BEGIN Dataset extract

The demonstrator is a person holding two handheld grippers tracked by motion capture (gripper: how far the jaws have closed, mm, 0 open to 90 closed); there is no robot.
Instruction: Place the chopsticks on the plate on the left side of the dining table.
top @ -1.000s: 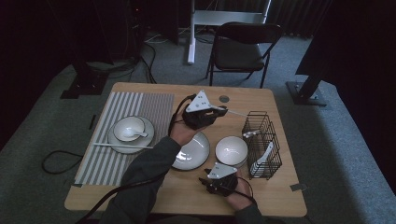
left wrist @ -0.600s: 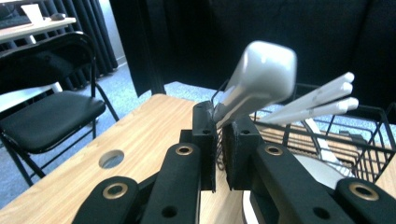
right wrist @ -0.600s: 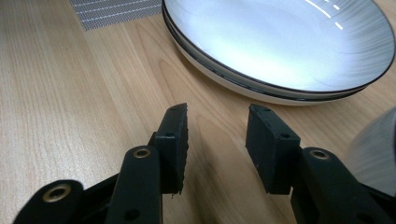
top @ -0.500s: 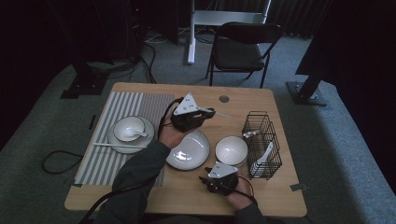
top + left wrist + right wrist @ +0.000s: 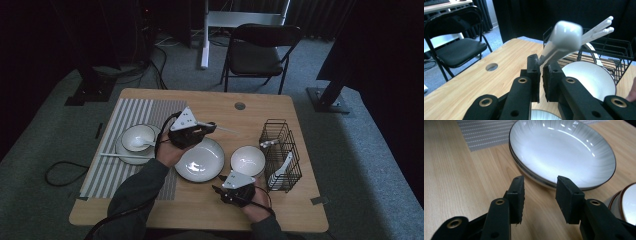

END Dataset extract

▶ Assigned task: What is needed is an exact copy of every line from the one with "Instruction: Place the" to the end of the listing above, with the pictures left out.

▶ Answer to this task:
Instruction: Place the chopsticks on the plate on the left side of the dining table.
top @ -1.000s: 
left wrist @ -0.600s: 
right wrist @ -0.600s: 
top @ -0.500s: 
top + left wrist + right wrist @ +0.000s: 

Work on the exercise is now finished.